More importantly, thanks to comedienne Yolande Moreau's ambling performance, even the scenes where the character emotes through shrill declamations and succumbs to the Drama of the biopic genre are made a little more tolerable. She carries an emotional weariness and a gnarled air of introspection about her that make it seem as if she's already said everything she's declaring aloud at least three times before in her head. Here, Moreau has confirmed my firm belief that she's one of the more overlooked talents in front of and behind the camera, though the role itself is merely a more sensitive treatment of the self-congratulatory "full retard" roles that drown out a capable performer's quiet intensity with bathetic over-emoting.
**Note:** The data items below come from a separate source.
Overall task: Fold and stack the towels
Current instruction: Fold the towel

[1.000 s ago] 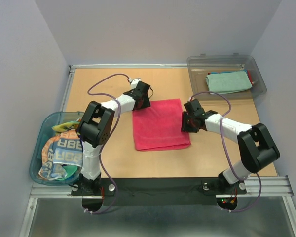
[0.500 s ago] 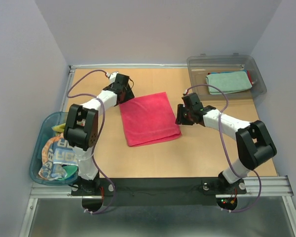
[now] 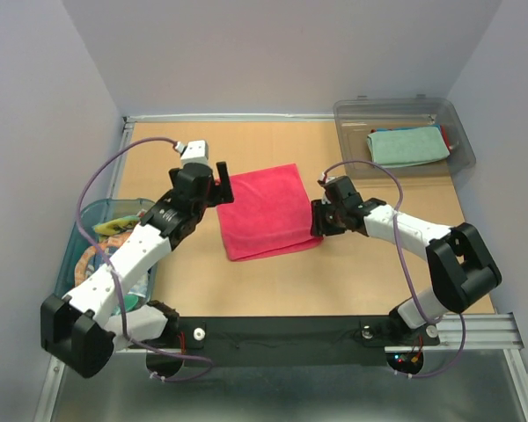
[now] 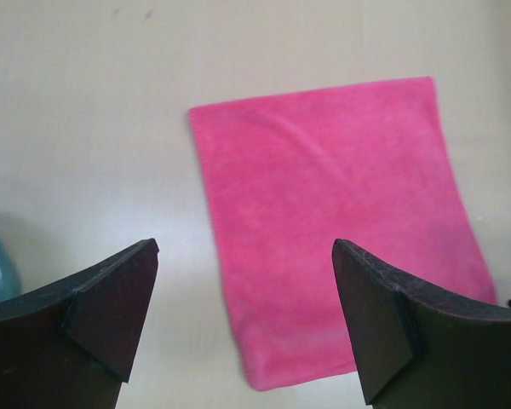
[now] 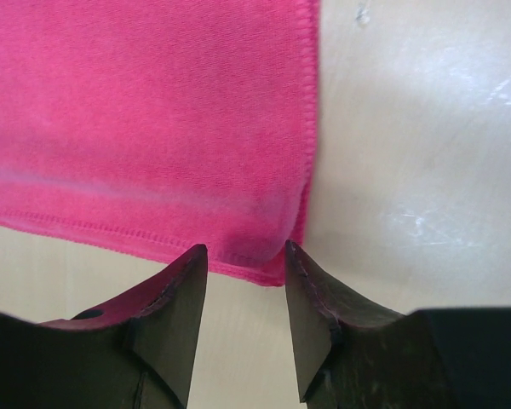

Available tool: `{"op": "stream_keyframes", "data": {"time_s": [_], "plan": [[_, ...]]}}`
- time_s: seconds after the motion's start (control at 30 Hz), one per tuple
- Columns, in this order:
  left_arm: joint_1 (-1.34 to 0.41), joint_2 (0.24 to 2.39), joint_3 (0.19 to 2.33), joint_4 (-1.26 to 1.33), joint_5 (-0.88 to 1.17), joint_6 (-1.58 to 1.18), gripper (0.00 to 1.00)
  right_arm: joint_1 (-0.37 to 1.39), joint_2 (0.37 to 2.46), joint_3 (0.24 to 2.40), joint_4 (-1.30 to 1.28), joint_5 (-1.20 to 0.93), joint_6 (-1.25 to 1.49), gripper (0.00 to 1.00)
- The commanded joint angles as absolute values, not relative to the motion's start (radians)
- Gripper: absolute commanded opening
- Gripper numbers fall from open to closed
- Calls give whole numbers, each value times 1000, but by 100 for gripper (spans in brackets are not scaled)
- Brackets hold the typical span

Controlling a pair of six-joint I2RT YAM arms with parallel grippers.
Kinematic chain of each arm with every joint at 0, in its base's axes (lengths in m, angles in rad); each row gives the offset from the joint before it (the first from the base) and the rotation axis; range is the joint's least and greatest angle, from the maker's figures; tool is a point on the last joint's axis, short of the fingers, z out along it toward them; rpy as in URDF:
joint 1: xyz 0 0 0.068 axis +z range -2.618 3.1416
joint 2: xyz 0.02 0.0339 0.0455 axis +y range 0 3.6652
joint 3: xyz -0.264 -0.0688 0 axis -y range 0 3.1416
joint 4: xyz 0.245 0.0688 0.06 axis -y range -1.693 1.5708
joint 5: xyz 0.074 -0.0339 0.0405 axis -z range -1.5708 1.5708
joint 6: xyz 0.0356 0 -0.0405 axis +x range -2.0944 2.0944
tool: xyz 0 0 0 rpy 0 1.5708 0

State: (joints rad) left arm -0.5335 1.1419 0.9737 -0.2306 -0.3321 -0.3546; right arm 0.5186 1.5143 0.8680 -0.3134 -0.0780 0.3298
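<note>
Magenta towel (image 3: pixel 264 211) lies flat mid-counter, slightly skewed, between the two arms. It reads as light, limp terry with no stiffness, so it'll sag from any single pinch. Dragging it across the counter (image 3: pixel 273 290) would probably slide the whole piece rather than fold it. Nothing fragile, and the pile should grip well, so slip risk is low.

Best holds, my call: the corners or the stitched hem, pinched right at the edge so every layer comes up. The right wrist view hints at a second layer under the near-right corner; can't confirm.

Right gripper (image 5: pixel 243 251) sits low at that near-right corner. Jaws are narrow but apart, one on each side of the corner tip. The cloth lies flat between them, not pinched.

Left gripper (image 4: pixel 245 256) is up off the cloth near its far-left corner, jaws wide, nothing in them.

For a fold I'd take two corners on one edge, one per arm, lift just clear and lay over. A one-corner lift would likely skew it.

Further out, the clear bin (image 3: pixel 345 123) at the far right holds a folded teal towel (image 3: pixel 407 146), presumably the stack. The blue tub (image 3: pixel 66 264) at the left side holds loose towels (image 3: pixel 113 227), partly hidden by the left arm.
</note>
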Motion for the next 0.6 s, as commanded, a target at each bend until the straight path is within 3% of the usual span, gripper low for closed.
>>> {"op": "stream_keyframes", "data": {"time_s": [0.0,0.3,0.57], "plan": [[-525,1010,818,-193,-436,-316,95,532,1483,859,-301,-46,391,47],[-522,1008,752,-163,-555,-318,94,535,1531,867,-301,46,494,40],[-514,1011,752,-161,-535,-318,93,535,1563,862,-296,45,505,33]]}}
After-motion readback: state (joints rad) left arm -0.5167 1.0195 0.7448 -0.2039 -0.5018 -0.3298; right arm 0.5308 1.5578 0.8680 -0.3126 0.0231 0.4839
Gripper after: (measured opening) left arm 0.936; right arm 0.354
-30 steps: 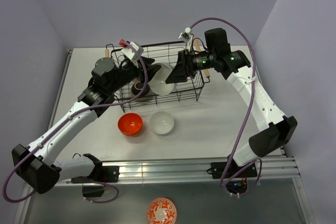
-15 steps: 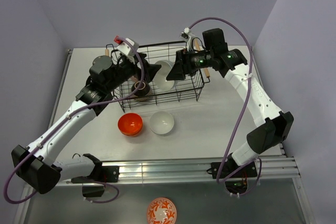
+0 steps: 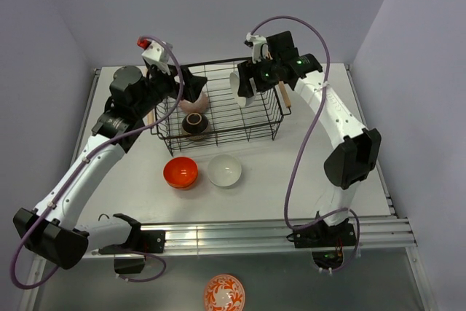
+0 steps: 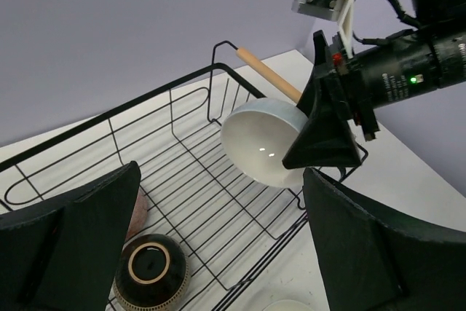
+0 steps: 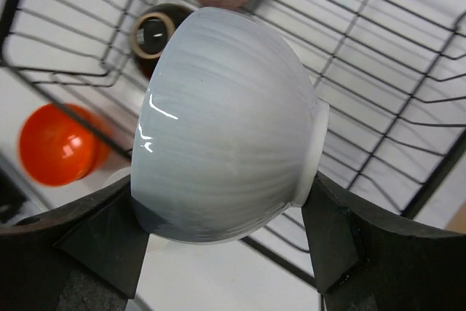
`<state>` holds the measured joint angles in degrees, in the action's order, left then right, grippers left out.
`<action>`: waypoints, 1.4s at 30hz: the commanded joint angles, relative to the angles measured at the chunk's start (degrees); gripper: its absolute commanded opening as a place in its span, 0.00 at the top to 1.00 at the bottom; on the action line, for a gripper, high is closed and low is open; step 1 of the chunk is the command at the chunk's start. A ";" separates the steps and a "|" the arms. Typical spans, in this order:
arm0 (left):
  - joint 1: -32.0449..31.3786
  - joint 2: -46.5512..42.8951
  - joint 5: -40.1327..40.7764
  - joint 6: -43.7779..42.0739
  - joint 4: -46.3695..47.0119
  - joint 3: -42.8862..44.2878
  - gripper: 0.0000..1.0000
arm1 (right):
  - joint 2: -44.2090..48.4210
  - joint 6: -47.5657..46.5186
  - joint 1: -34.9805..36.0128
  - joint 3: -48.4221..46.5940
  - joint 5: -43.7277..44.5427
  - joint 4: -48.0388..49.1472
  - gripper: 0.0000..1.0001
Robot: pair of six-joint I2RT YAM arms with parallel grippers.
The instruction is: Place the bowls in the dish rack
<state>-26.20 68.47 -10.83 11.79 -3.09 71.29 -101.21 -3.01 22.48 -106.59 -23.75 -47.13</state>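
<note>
The dish rack stands at the back of the table. My right gripper is shut on a white bowl, held on its side above the rack's right half; in the right wrist view the bowl sits clamped between both fingers. A pale pinkish bowl and a dark patterned bowl lie upside down in the rack's left part. My left gripper hangs open above the rack's back left, holding nothing. An orange bowl and another white bowl sit on the table in front of the rack.
The rack's wooden handle runs along its right end, just behind the right gripper. An orange-and-white patterned bowl lies below the table's near rail. Grey walls close in the back and both sides.
My left gripper opened, leaving the pinkish bowl in the rack, and drew back up and left. My right gripper carried the white bowl up and toward the rack's back right.
</note>
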 commanded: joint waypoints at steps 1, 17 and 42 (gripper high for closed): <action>1.41 0.00 0.55 2.18 -1.22 2.46 0.00 | -2.93 -3.94 -0.24 -6.00 9.14 1.70 1.00; 4.40 -2.46 1.86 1.92 -1.48 -0.53 0.00 | -16.12 -15.97 3.18 -15.23 27.17 1.25 1.00; 6.07 -5.36 2.48 0.69 -1.48 -3.61 0.01 | -27.99 -26.44 8.55 -19.97 47.91 5.92 1.00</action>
<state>-20.56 64.88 -8.67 12.99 -5.50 68.07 -128.90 -27.31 30.61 -122.13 20.23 -44.53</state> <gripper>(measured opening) 0.995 0.804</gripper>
Note: Though I felt the film was filled with intriguing visual nuances, I'm upset with Provost and co-writer Marc Abdelnour for their inability to see the forest for the trees. Though they prove themselves to be quite capable of leaving many of the dots in their story unconnected, they also do not know when its best to pull back and let suggestion tell us who the character is. Perhaps if they had opted to write a more experimental narrative, a possibility they occasionally flirt with but never fully embrace, the film would not have been or felt like it was 130 minutes long.